## TASK STATEMENT
Of the lines listed below, return exactly those that run from the line containing "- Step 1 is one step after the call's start" through the line containing "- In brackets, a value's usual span", both included.

[[ INFORMATION SUPPLIED open ]]

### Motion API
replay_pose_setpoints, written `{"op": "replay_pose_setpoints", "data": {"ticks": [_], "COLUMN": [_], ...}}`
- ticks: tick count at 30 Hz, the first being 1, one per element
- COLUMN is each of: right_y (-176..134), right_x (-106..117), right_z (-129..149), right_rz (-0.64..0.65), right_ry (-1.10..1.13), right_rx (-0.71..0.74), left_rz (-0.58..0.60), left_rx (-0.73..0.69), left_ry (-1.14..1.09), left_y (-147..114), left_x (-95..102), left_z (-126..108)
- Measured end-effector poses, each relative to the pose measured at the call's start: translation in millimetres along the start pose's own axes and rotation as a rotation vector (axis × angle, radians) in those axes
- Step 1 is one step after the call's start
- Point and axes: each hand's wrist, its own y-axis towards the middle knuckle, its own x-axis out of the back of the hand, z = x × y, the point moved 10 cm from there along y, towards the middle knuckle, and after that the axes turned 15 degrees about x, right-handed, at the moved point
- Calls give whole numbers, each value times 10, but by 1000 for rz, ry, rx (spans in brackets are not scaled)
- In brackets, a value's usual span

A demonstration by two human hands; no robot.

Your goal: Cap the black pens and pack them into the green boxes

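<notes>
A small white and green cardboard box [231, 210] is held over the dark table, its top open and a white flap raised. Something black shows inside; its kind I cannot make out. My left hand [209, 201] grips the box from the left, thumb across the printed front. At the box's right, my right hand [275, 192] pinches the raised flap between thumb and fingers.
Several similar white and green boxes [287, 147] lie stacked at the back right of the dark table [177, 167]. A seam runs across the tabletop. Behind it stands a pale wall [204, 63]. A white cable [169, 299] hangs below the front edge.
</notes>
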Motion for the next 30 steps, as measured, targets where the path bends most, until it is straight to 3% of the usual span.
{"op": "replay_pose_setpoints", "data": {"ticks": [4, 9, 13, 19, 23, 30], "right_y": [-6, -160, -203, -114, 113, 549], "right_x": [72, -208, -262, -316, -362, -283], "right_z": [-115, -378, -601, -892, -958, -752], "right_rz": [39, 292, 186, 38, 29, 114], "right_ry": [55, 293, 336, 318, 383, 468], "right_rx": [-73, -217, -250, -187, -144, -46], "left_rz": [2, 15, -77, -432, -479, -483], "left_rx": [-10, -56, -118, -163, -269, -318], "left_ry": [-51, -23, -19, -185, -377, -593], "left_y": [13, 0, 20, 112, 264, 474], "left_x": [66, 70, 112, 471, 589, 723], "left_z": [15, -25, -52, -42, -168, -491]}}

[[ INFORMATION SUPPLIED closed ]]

## YOUR RESPONSE
- Step 1 is one step after the call's start
- Point and axes: each hand's wrist, its own y-axis towards the middle knuckle, its own x-axis out of the back of the hand, z = x × y, the point moved 10 cm from there along y, towards the middle knuckle, and after that the axes turned 15 degrees about x, right-handed, at the moved point
- Calls give whole numbers, each value times 10, but by 1000 for rz, ry, rx (spans in brackets are not scaled)
- In brackets, a value's usual span

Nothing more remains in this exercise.